To allow anyone to walk up and use the system naturally without training, continuous, 
speaker independent speech recognition is used. Additionally," the recognizer uses phonetic 
models to allow recognition of any vocabulary word without training on that specific word. The 
ability to handle a flexible vocabulary, coupled with the ability to dynamically modify grammars 
in the recognizer, allows the invention to support grammars particular to a Web page. These 
features are utilized to support a Speakable Hotlist, speakable links, and smart pages in the 
speech user agent. 

This is a technique for embedding voice activated control information in HTML pages 
as delivered on the World Wide Web. The voice control information is encoded in a grammar 
language and is interpreted by a Web client user-agent that translates user utterances into client 
actions. The user may also query the page about its functionality. 

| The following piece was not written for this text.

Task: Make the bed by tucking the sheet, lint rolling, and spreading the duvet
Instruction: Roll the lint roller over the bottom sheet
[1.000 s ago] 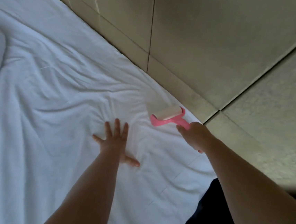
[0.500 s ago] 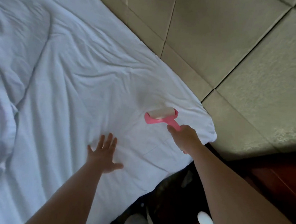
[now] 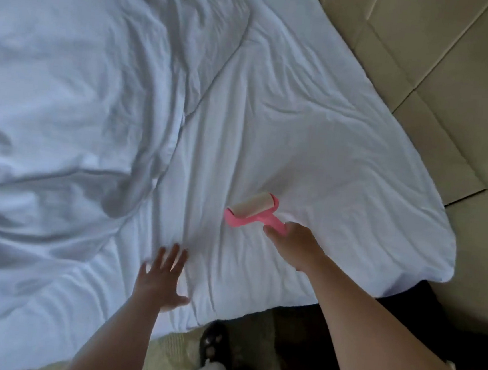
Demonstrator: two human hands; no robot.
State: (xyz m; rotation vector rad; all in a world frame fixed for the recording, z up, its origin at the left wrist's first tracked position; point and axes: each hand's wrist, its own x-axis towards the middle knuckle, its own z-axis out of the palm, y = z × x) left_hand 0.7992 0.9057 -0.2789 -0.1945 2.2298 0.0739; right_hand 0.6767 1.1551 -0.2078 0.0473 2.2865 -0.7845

The invention includes a speaker independent, continuous, real-time, flexible vocabulary 
speech interface to the Web as an integral part of building an intelligent user agent. In addition 
to speakable control words (e.g., "scroll down", "back", etc.)., Internet browsers can be made 
speech aware in three distinct ways. First, the interface implements the idea of a Speakable 
Hotlist of Internet sites. Second, the interface includes Speakable Hyperlinks. This involves 
some lexical challenges (e.g., "DOW DOWN 1.68 AT 11") and on-the-fly pronunciation 
generation and dynamic grammar modification. Furthermore, Smart Pages have been 
implemented, making it possible to associate a grammar with any Web page. In this way, the 
interface knows the language for that page, recognizes sentences using that language, and passes 
the result back to the page for interpretation. To avoid coverage issues, each Smart Page can 
briefly describe the language to the user. With this approach, knowledge can be effectively 
distributed rather than attempt to construct an omniscient user agent. 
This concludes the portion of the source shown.